En Pologne-Lituanie, les élites uniates choisirent le passage au rite latin, souvent par opportunisme. La période 1725-1762 est encore mal connue, mais le règne de Catherine II, en particulier après les partages de la Pologne, entraîna une nette dégradation de la situation des uniates vivant sur le sol russe. Les destructions et les massacres furent commis sous les yeux des troupes russes (notamment durant la révolte des haïdamaks de 1768), sans qu’ils eurent ordre d’intervenir dans les règlements de compte locaux. Les nouvelles autorités firent tout pour reconduire ces « rebelles » vers le bercail orthodoxe, en provoquant des assassinats d’ecclésiastiques, des conversions forcées ou des mariages mixtes.
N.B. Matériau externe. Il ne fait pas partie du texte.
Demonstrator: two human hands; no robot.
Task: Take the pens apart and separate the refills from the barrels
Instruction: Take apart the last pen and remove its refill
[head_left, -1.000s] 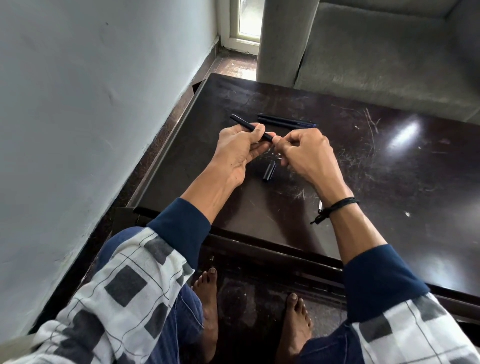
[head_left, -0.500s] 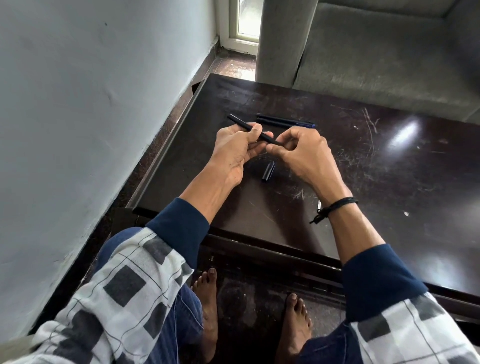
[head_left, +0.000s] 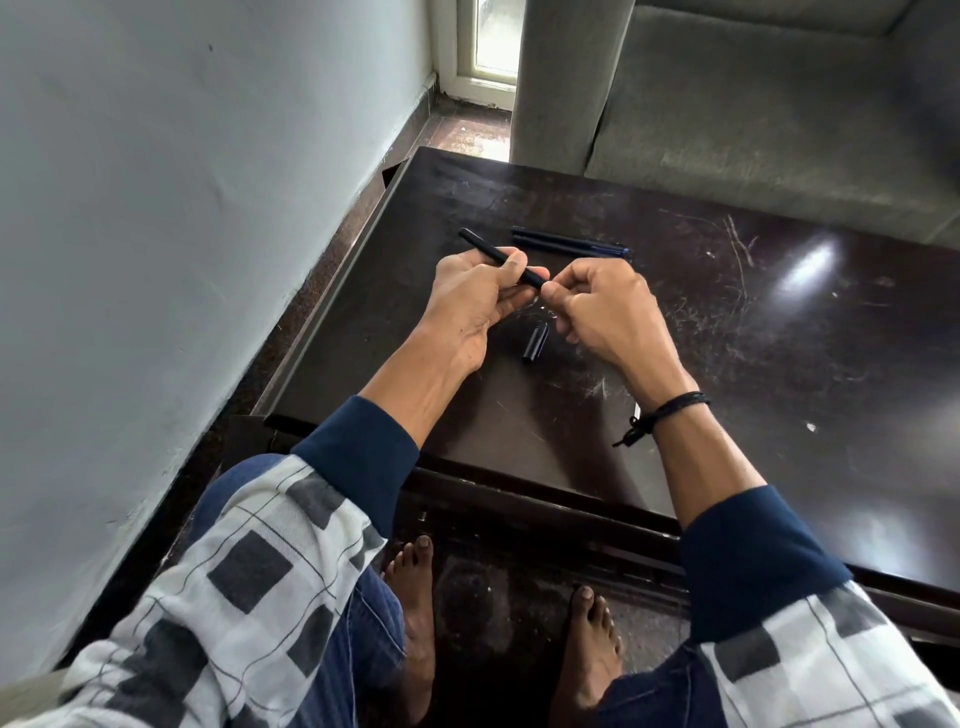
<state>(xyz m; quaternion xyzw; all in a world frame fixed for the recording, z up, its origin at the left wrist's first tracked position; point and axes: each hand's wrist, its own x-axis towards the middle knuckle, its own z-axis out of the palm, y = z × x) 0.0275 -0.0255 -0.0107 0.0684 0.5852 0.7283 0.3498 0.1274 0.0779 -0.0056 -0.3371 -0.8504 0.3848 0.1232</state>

Pour Catherine, l’uniatisme représentait une entrave à son projet grec qui imaginait une division de la Méditerranée en zone latine, contrôlée par Vienne, et une aire orthodoxe constituée d’un empire « grec », Constantinople étant la capitale, et d’un royaume réunissant tous les « non-unis » des Balkans, la Dacie. La promotion de l’orthodoxie y jouissait d’une audience d’autant plus unanime que le pouvoir ottoman avait toujours réprimé toute tentative d’Union avec Rome. L’impératrice abandonna toutefois ce projet dans les années 1790. Or, la russification des populations uniates, perçues comme des traitres, repartit pour de bon et, le 12 février 1839, un oukase de Nicolas Ier promulgua le « retour » du clergé « grec uni » de Russie blanche et de Lituanie à l’Église orthodoxe.
Les uniates ruthènes passés sous l’autorité des Habsbourg après 1772 eurent un sort différent, car Vienne comprit leur rôle dans le rapprochement entre la papauté et les Églises orthodoxes. En 1776, l’impératrice ordonna de respecter les droits et les privilèges de l’Église ritus graeco-catholici accordés par le Saint-Siège. En 1783, Joseph fonda le séminaire général de L’viv pour y former les prêtres de toute la Galicie. En 1787, il y créa le Studium Ruthenium, qui fut l’un des lieux fondateurs de l’éveil national ukrainien – l’enseignement se faisant en cette langue – par la formation de prêtres garants des réalités locales et promoteurs d’une culture spécifique aux chrétiens « de rite grec » de ces territoires, à la croisée des traditions latines et orientales.
Une microhistoire de la politisation des populations slaves orientales, à travers l’action des institutions ecclésiastiques uniates est menée parallèlement, dans une perspective croisée, à une étude des ajustements entre les cultures confessionnelles latine et « catholique orientale » en fonction des fluctuations politiques. Selon la conjoncture, les pratiques s’adaptaient nécessairement à ces contextes singuliers, redéfinissant les frontières des communautés sous l’effet de la concurrence, du rejet ou du mimétisme.